Top of Data shown
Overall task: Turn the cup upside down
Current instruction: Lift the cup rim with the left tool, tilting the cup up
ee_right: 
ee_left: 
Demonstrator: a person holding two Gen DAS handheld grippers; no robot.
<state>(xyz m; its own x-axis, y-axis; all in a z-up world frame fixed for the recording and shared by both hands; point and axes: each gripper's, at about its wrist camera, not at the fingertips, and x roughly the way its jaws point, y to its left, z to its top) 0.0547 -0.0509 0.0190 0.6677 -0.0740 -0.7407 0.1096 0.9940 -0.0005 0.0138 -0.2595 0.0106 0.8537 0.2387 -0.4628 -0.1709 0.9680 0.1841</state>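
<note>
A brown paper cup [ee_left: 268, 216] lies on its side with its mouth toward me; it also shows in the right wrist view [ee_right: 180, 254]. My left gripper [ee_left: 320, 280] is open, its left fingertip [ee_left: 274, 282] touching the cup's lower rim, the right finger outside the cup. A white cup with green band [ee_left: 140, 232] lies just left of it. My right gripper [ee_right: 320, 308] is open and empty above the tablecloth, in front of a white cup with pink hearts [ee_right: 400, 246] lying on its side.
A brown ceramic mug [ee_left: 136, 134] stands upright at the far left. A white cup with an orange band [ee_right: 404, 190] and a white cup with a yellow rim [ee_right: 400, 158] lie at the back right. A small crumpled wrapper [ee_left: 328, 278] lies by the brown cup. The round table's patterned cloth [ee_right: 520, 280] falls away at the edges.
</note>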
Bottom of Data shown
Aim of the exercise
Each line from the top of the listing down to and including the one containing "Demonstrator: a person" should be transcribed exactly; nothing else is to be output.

Output below
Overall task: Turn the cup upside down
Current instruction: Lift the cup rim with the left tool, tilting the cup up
ee_right: 
ee_left: 
Demonstrator: a person holding two Gen DAS handheld grippers; no robot.

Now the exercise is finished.